The question of Catholic schools is a tricky one, as the teachers themselves are deeply divided on their value to the faith and the community. It has been the basis on which we have built the faith in England over the past century and its critics would say that the "leakage" — the number of young people who leave the Church after leaving school — is a factual condemnation of our costly sectarian education system.
Support for the Catholic schools is strongest in the North. Almost every parish supports its own schools and there are places for most Catholic children from primary to grammar school level. The schools are generally well run and the academic attainments high.
In the South there are fewer Catholic schools and in many instances children have to attend Catechetical Centres, run by the parishes, to receive religious instruction. The Catechetical Centre is a good half-way house to meet an emergency, and no praise is too high for those dedicated laymen and women who so readily give up their free time to teach the children about the faith, but in my view nothing can compensate for the environment of a Catholic school.
I speak as one who has attended both Catholic and State schools as a child, and if the Christian environment was of value in those days before the war, how much more is it of value in these days of the Permissive Society.
Catholic schools in the South are good schools — as good and sometimes better than those in the North, and in my view worth preserving.
Where South has the edge
When it comes to ecumenism, the South may have the slight edge over the North. The famous meeting in Westminster Cathedral between Cardinal Heenan and Dr. Ramsey, the Archbishop of Canterbury, was something the North could not hope to rival, and the experiment at Cippenham where a single church is being used by both Catholics and Anglicans is a little too progressive for most Northern ecumenists.
Still, there is one area where Catholics in the North are making a unique breakthrough and that is in industry where they are co-operating with Anglicans and Free Churchmen in setting up Industrial Missions to bring Christianity to the men and women on the factory floor.
These Industrial Missions are particularly active on Teesside and Tyneside where the Anglicans already have Industrial Chaplains working in industry. Soon they will be joined by Catholic priests and Free Church ministers so that they can work for Christianity on a broad front.

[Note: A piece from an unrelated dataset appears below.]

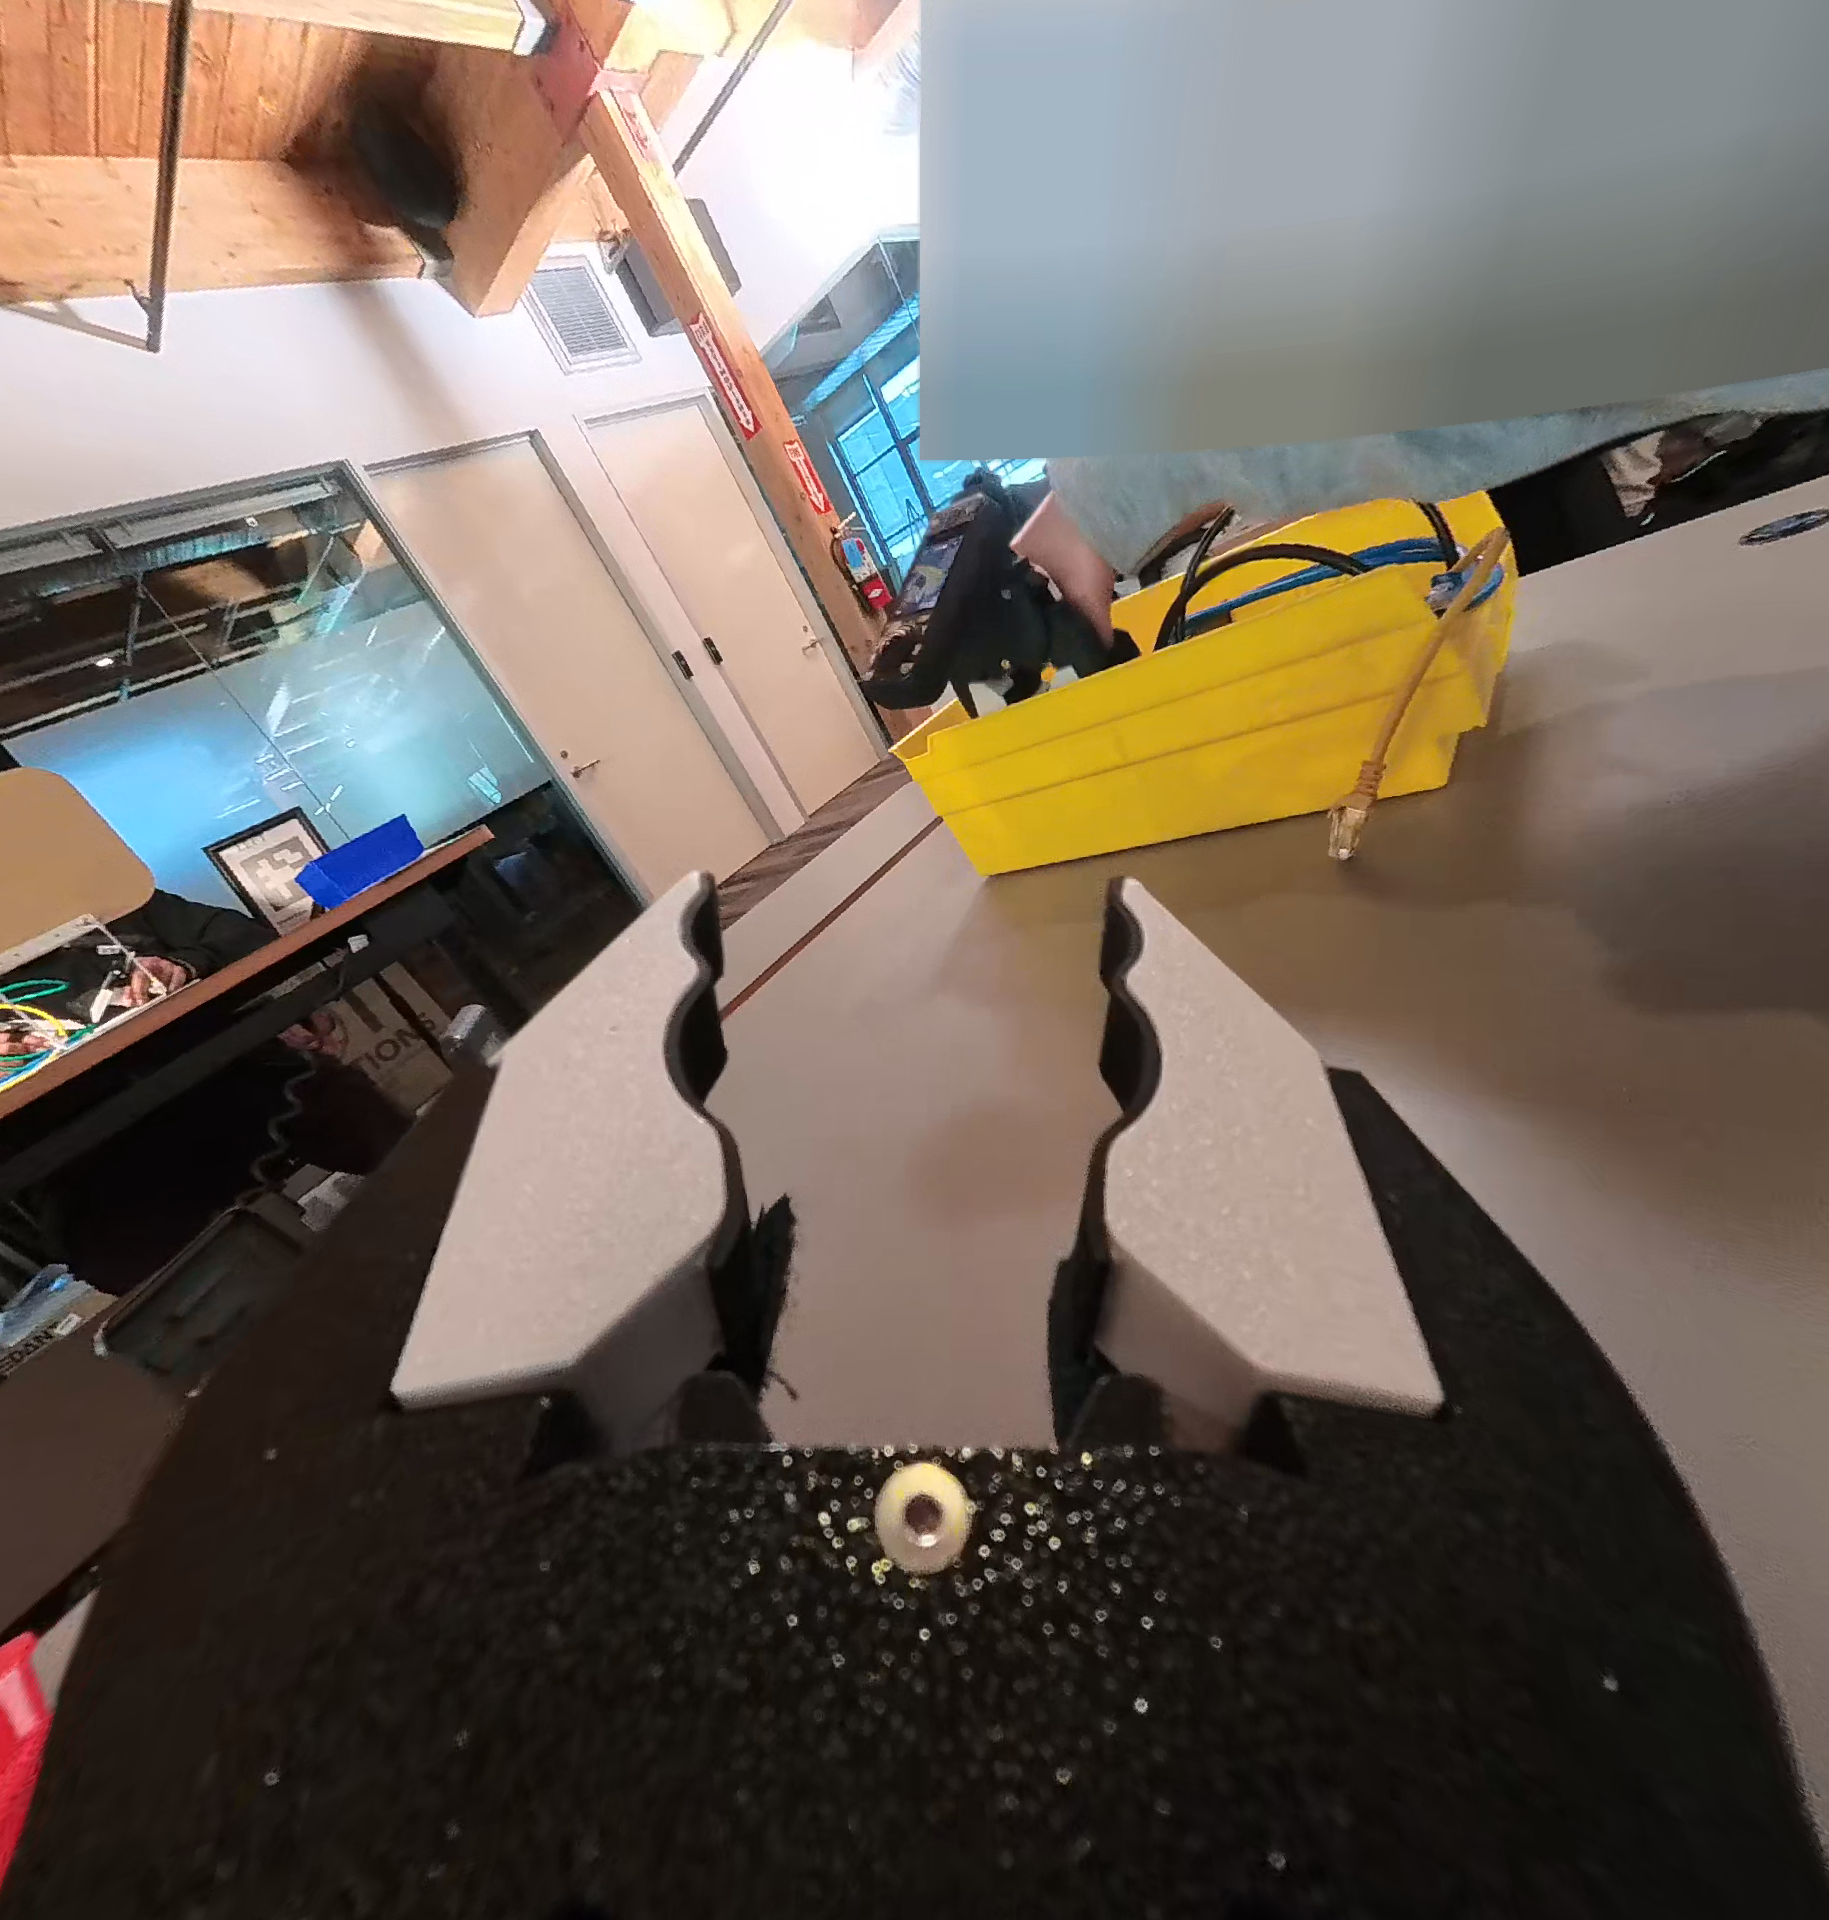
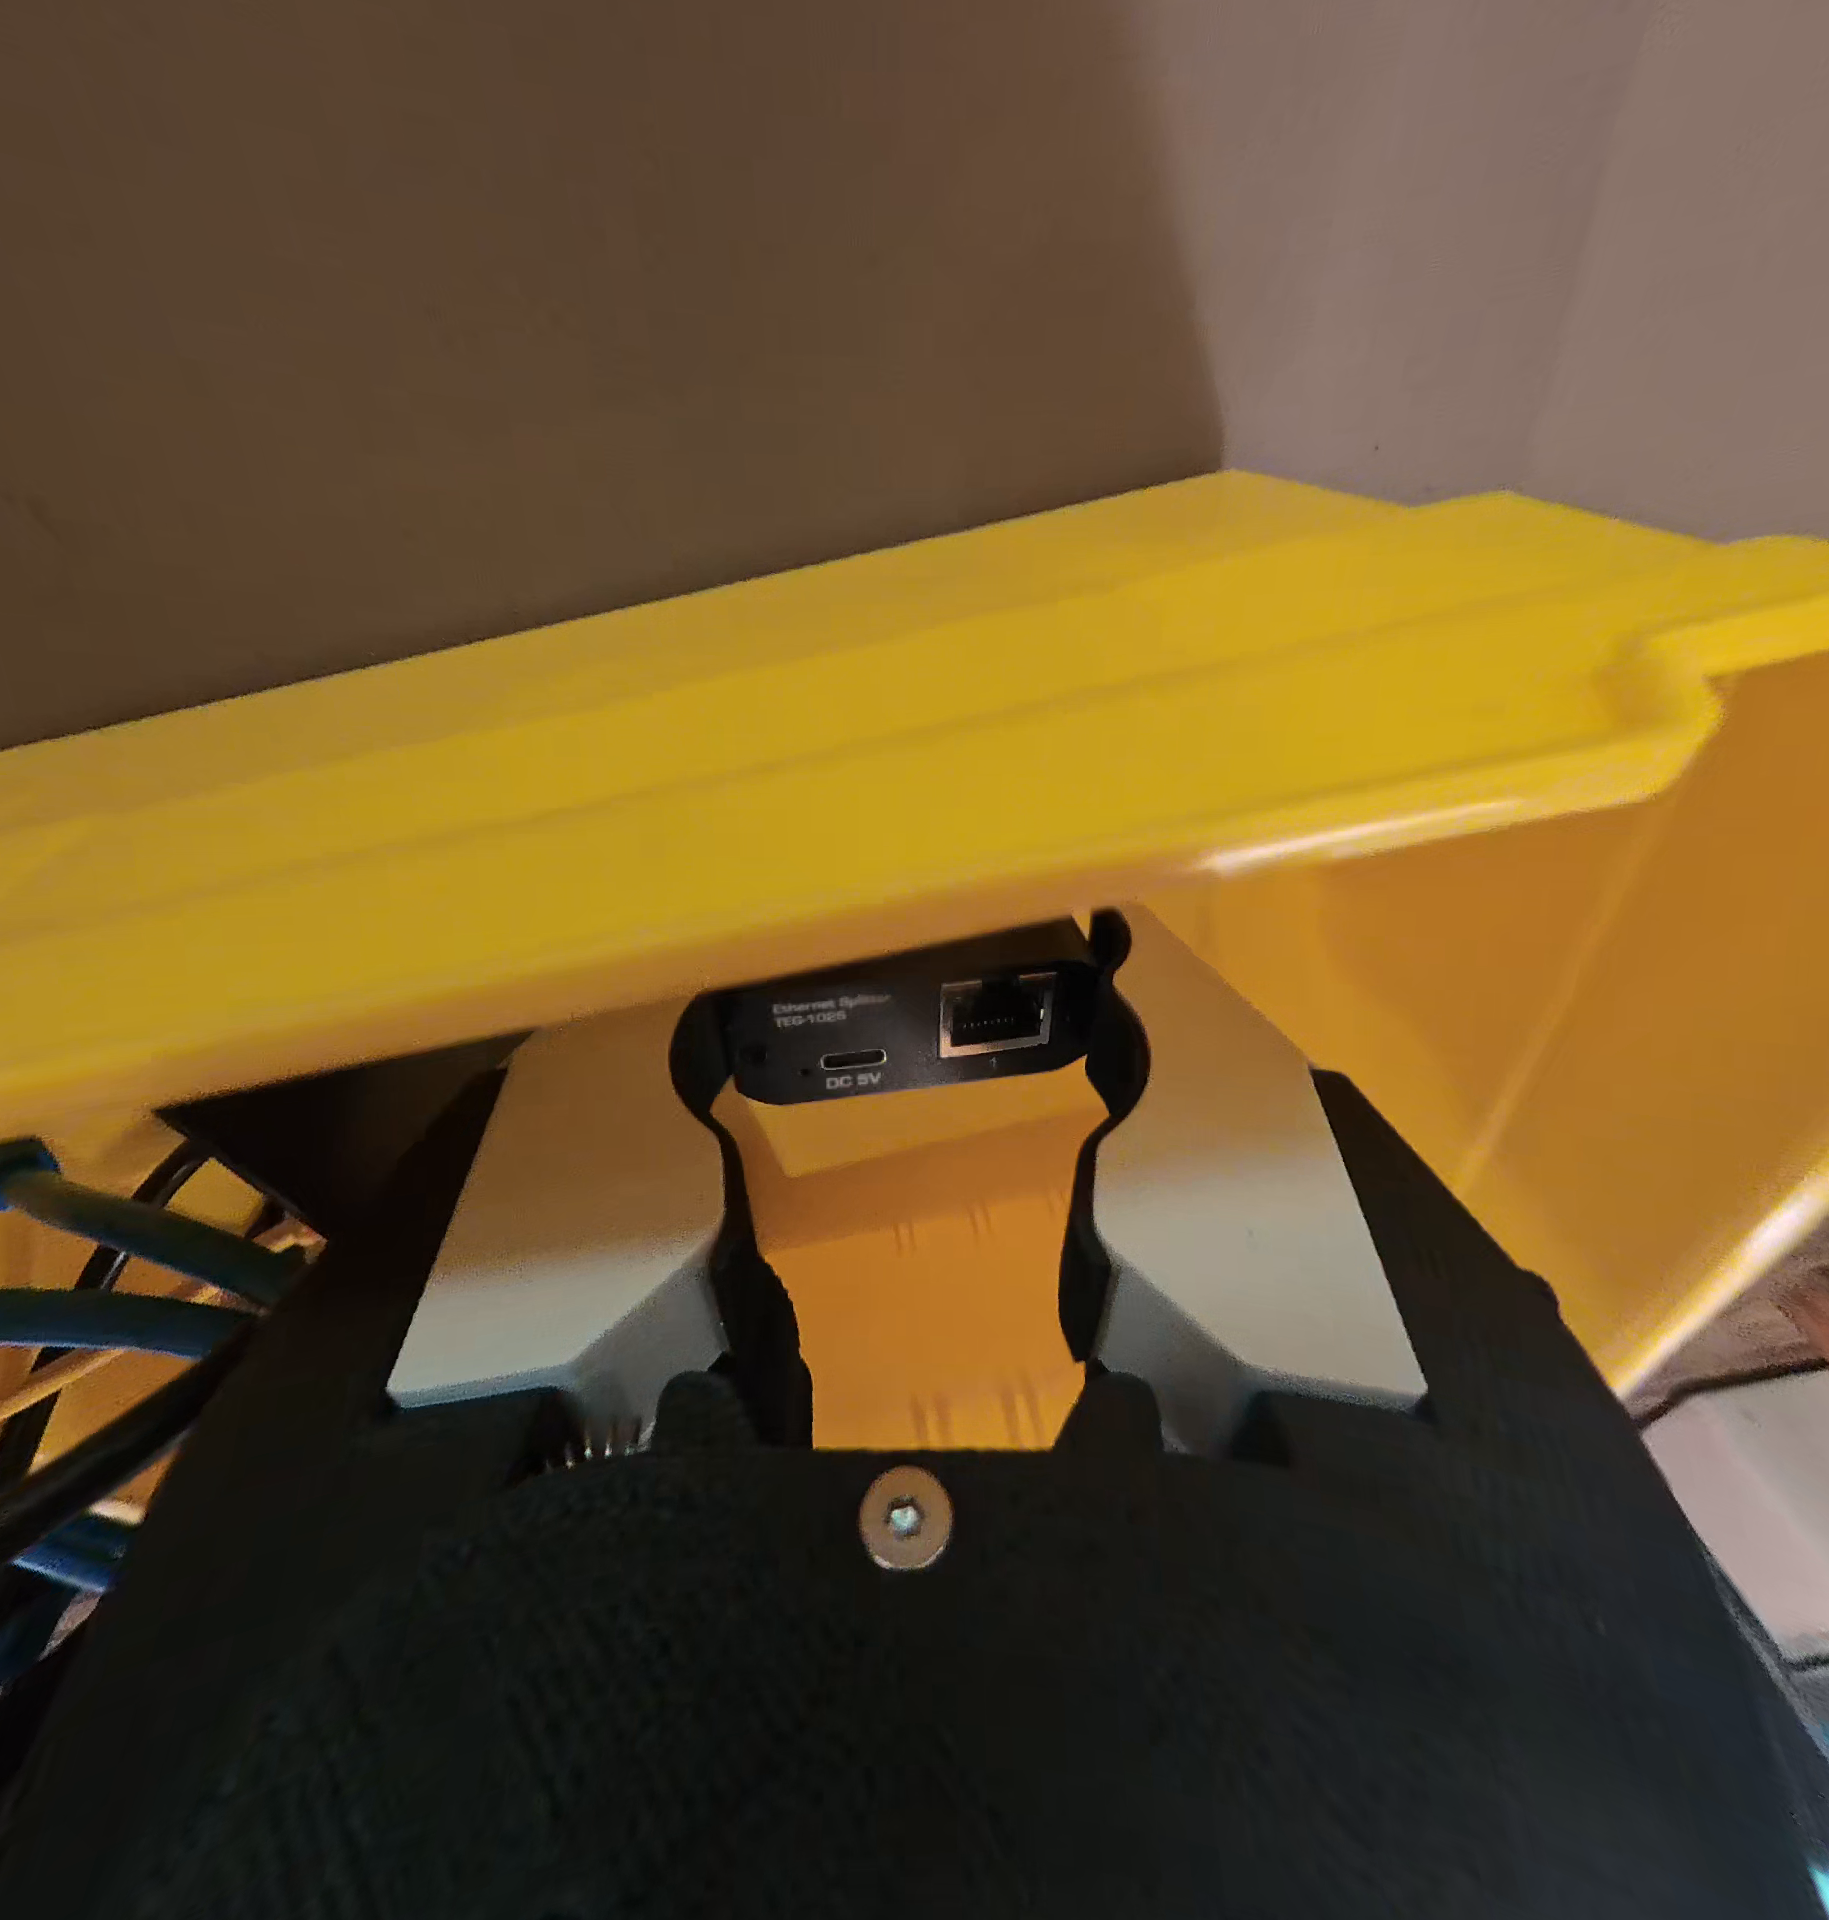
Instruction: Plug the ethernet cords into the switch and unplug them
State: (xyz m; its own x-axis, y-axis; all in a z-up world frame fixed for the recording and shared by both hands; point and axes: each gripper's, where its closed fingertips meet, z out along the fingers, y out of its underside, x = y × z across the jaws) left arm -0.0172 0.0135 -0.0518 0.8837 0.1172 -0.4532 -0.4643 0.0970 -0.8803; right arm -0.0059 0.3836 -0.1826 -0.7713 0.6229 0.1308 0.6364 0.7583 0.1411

The idea has been given practical support by the Anglican Bishops of Durham (Dr. Ian Ramsey) and Newcastle (Dr. Hugh Ashdown) together with the Catholic Bishop of Hexham and Newcastle (The Rt. Rev. lames Cunningham) and Free Church Leaders who met to sign a declaration of intent to work together in the industrial field. The ecumenical aspect of this work is still very much in its infancy, but it opens up great possibilities for a united Christianity in the future.
In the long run, so far as Catholics in the North and South are concerned, I believe the faith itself is stronger than any differences in practice or outlook brought about by the particular part of England in which we happen to live. But where differences do exist, either historically or sociologically, they should be recognised and respected. Let us not forget that we are all part of the Catholic Church in England as established by St. Augustine — or was it St. Aidan?